Btw, sorry for being late, had some unexpected delays in return journey and then had to attend some busy work schedule at office.

ftyers commented 11 years ago

El dg 16 de 06 de 2013 a les 23:10 -0700, en/na Abu Zaher va escriure:

@NikantVohra If you are referring to creation of transfer rules, I'm afraid some mistakes are inevitable, you'll often find that the current tagsets sometimes cannot infer the linguistic information you are looking for. These were some of the problems we faced.

  * The english PoS tagger often gave confusing results, it was
    really a headache. I don't know whether there has been any
    improvement in the tagger by this time. Ask @ftyers for more
    details.

No, the English tagger is pretty awful still. But that doesn't matter so much as we're going to be doing Hindi->English

  * Regarding this issue, Constraint Grammar would come pretty
    handy I think. @ftyers already added these things into project
    dependency chains, so you should have them at your disposal.

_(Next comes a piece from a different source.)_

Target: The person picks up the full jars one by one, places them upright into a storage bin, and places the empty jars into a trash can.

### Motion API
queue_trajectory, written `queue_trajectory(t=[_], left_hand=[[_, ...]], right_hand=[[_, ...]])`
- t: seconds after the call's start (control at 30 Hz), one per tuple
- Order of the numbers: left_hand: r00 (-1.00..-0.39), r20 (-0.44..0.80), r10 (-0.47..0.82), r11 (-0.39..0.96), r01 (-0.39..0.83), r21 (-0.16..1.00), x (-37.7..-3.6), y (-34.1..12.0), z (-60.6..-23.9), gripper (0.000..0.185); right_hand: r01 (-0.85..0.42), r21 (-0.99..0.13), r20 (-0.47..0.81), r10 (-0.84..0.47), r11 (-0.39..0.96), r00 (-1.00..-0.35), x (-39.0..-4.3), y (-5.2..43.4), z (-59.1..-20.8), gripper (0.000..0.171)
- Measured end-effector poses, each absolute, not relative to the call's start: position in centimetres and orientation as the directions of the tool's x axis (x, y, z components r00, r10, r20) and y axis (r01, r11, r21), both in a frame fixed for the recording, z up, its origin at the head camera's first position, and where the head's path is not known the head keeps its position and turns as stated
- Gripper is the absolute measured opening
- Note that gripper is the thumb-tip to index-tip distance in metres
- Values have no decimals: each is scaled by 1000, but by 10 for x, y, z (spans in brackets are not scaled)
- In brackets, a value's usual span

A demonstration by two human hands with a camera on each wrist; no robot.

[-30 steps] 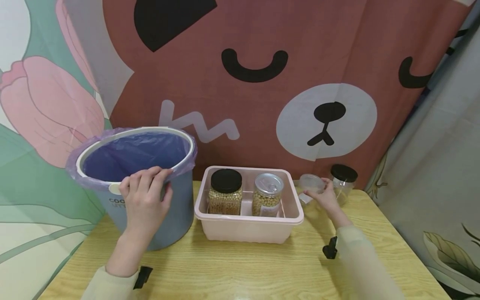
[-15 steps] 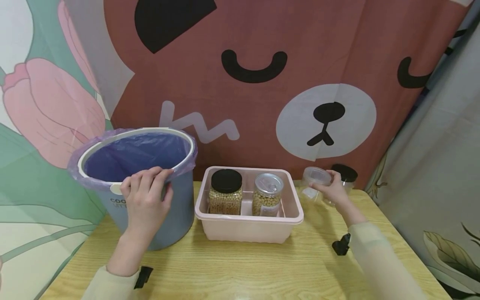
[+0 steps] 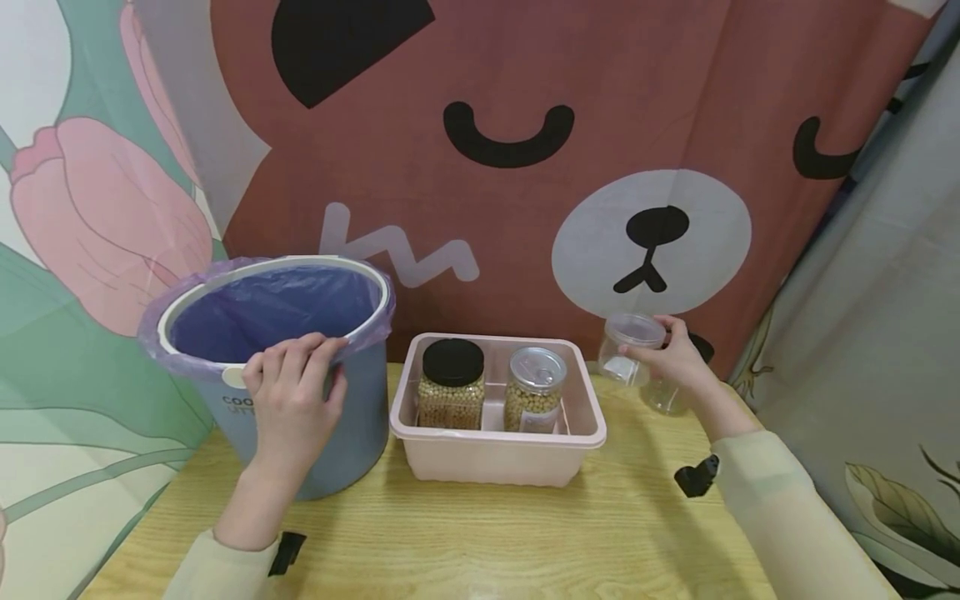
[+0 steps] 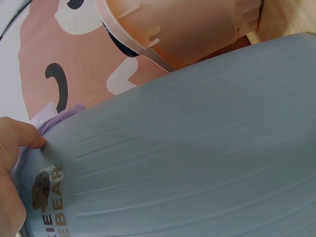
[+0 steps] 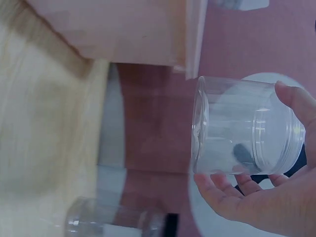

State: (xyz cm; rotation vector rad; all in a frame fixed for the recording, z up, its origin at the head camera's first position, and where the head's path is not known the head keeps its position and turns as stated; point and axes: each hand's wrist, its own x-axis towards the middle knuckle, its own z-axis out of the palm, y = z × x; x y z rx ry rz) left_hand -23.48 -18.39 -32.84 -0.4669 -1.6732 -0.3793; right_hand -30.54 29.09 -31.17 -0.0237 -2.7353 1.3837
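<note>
My left hand [image 3: 291, 404] grips the front rim of a blue-grey trash bin [image 3: 363, 429], fingers over the purple liner and thumb on the outer wall. In the left wrist view the thumb presses near the bear print on the bin [image 4: 173, 143]. At the table's right, my right hand [image 3: 682, 362] holds a clear jar [image 3: 628, 354] between thumb and fingers. The right wrist view shows this jar [image 5: 232, 126] raised off the table, with see-through walls. Partly hidden behind the right hand is a clear jar with a black lid [image 3: 667, 398].
A pink basin [image 3: 491, 460] stands mid-table, right of the bin. Inside it are a black-lidded jar of beans [image 3: 450, 400] and a pull-tab can of beans [image 3: 534, 396]. A printed cloth [image 3: 510, 233] hangs behind; a grey curtain [image 3: 877, 308] hangs at the right.
My right hand has lifted the clear jar off the table and moved slightly right, now covering more of the black-lidded jar behind. My left hand stays on the bin rim.
</note>
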Motion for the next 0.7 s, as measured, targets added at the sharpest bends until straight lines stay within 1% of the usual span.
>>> queue_trajectory(t=[0.23,0.33,0.7], left_hand=[[-126,988,93,864,503,-17,-235,-183,-329,28],[-124,988,91,864,503,-16,-235,-183,-328,28],[-115,990,85,865,502,-15,-235,-184,-328,28]], right_hand=[[-42,-794,71,25,606,-997,-300,276,-281,103],[-69,-797,88,3,600,-996,-300,267,-266,102],[-140,-810,113,-82,569,-990,-303,219,-213,104]])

Yes, we should be using CG to disambiguate the Hindi. There are already a few rules. These can be expanded on.

  * Some linguistic information was hard to re-create when doing
    Bengali to English, e.g. Bengali pronouns don't have gender,
    but English ones does. I don't think that would be in your
    case, as it's easy to infer gender from the verbs in Hindi.

For Hindi -> English the idea would be to set the gender as "to be determined" in the .t1x file and then use whatever information available in the .t2x file (verb form) to set it.